## Brief:
Repeat the data verbatim.

## Information provided:
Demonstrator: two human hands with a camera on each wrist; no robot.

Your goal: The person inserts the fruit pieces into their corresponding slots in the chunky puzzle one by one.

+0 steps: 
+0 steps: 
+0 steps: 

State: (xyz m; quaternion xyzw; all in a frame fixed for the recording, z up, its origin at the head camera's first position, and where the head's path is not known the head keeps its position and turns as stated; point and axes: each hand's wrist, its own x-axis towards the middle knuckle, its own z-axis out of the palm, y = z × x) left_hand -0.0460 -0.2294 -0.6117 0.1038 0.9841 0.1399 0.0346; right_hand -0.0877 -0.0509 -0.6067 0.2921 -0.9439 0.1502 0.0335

## Solution below:
Demonstrator: two human hands with a camera on each wrist; no robot.

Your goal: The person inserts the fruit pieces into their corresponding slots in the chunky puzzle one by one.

+0 steps: 
+0 steps: 
+0 steps: 

State: (xyz m; quaternion xyzw; all in a frame fixed for the recording, z up, its origin at the head camera's first position, and where the head's path is not known the head keeps its position and turns as stated; point and axes: each hand's wrist, its own x-axis towards the middle knuckle, its own z-axis out of the palm, y = z × x) left_hand -0.0460 -0.2294 -0.6117 0.1038 0.9841 0.1399 0.0346; right_hand -0.0877 -0.0509 -0.6067 0.2921 -0.9439 0.1502 0.0335

Besides this answer, nothing more is needed.